Word for word, output the data, with none of its pictures.

Dataset section below:

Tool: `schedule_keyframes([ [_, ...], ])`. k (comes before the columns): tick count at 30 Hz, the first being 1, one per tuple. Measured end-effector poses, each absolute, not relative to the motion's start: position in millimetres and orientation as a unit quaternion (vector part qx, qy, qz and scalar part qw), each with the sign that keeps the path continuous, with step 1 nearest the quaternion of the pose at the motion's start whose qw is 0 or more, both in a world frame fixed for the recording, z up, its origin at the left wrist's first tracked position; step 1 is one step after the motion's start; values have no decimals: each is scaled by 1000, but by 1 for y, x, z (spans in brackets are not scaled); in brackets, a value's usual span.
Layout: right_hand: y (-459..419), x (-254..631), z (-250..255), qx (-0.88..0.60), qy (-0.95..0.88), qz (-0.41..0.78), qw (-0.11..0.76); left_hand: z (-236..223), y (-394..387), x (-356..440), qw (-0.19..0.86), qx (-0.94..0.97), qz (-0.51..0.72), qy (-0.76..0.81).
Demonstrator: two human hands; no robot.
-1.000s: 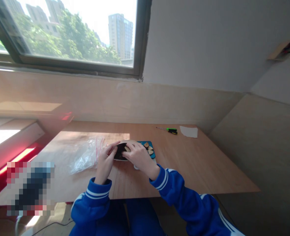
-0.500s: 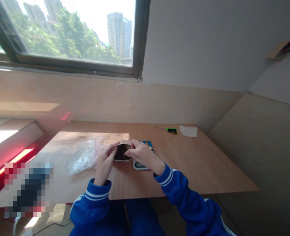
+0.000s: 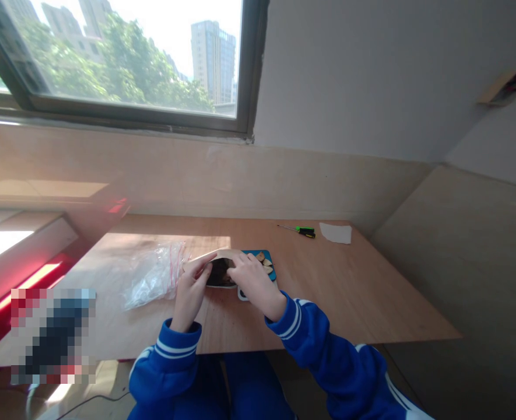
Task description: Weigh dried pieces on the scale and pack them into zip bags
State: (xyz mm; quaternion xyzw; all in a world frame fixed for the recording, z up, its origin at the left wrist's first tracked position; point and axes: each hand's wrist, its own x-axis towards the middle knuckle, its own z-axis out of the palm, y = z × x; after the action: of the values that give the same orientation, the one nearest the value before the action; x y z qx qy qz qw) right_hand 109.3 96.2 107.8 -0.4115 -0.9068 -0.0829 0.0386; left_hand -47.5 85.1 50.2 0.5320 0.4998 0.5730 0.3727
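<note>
As the left hand [image 3: 190, 296] and right hand [image 3: 255, 280] pinch a curved tan paper pouch [image 3: 220, 272] with a dark inside, it sits at lower centre, overlapping a blue tray [image 3: 271, 269] on the smooth wooden bench [image 3: 328, 291]. A crinkled clear plastic bag [image 3: 153, 277] lies just left.

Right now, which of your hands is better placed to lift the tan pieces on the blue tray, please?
Probably the right hand: it's beside the tan pieces on the blue tray, while the left hand is farther off.

Kraft pouch [image 3: 205, 258] between the fingers [image 3: 198, 270]: no readable print
Zip bag [image 3: 153, 279] left of the fingers: none readable
Screwdriver [image 3: 304, 231] beyond the fingers: none readable
</note>
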Motion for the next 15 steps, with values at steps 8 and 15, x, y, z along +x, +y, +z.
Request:
schedule_keyframes([
  [8,92,108,109,-408,-910,-75,26,48,86,-51,355,542,569,507],
  [15,92,82,110,-432,-902,-23,-8,49,83,-46,343,544,559,524],
])
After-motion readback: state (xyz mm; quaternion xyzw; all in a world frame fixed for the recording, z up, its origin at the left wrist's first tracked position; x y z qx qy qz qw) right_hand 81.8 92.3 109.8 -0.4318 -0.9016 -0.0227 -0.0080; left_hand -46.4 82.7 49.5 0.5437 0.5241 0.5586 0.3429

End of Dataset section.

Answer to this exercise:
Tool: `schedule_keyframes([ [_, ...], ])`. k (comes before the columns): tick count at 30 Hz, the first being 1, one per tuple. Measured end-effector poses, each absolute, not relative to the motion's start: position in millimetres and orientation as a unit quaternion (vector part qx, qy, qz and scalar part qw), each with the sign that keeps the path continuous, with step 1 nearest the quaternion of the pose at the motion's start whose qw is 0 or more, both in a world frame fixed for the recording, z up, its origin at the left wrist's first tracked position; step 1 is one step after the motion's start; values have no decimals: each is scaled by 1000, but by 1 for y, x, z (spans in brackets are not scaled); in brackets, a value's usual span.
Layout: right_hand: y (-459..419), x (-254..631), z (-250..255), qx (-0.88..0.60), qy (-0.95..0.88), qz (-0.41..0.78), qw (-0.11..0.76); left_hand: z (-236..223), y (-394..387), x (-356..440), qw (-0.19..0.86), qx (-0.94..0.97), qz (-0.51..0.72), qy (-0.76..0.81).
Demonstrator: two human hands; no robot.
-1.000s: 
-0.500s: 
+0.000s: 
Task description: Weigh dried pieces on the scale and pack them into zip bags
State: (xyz mm; quaternion xyzw; all in a world frame fixed for the recording, z up, its origin at the left wrist's first tracked position; point and axes: each hand's wrist, its own x-axis towards the middle knuckle, its own z-axis out of the palm, y = z × x; after the action: of the values that give the same orientation, the one nearest the value before the action; x y z qx qy qz qw) right_hand 109.3 96.2 107.8 -0.4115 -0.9068 -0.0829 0.0386; left_hand -47.5 85.1 50.2 0.5320 0.4998 0.5730 0.3727
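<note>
As the left hand [image 3: 190, 296] and right hand [image 3: 255, 280] pinch a curved tan paper pouch [image 3: 220, 272] with a dark inside, it sits at lower centre, overlapping a blue tray [image 3: 271, 269] on the smooth wooden bench [image 3: 328, 291]. A crinkled clear plastic bag [image 3: 153, 277] lies just left.

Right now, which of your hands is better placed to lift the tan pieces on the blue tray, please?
Probably the right hand: it's beside the tan pieces on the blue tray, while the left hand is farther off.

Kraft pouch [image 3: 205, 258] between the fingers [image 3: 198, 270]: no readable print
Zip bag [image 3: 153, 279] left of the fingers: none readable
Screwdriver [image 3: 304, 231] beyond the fingers: none readable
</note>
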Motion for the next 15 steps, with values at steps 8 and 15, x, y, z along +x, +y, +z.
Request:
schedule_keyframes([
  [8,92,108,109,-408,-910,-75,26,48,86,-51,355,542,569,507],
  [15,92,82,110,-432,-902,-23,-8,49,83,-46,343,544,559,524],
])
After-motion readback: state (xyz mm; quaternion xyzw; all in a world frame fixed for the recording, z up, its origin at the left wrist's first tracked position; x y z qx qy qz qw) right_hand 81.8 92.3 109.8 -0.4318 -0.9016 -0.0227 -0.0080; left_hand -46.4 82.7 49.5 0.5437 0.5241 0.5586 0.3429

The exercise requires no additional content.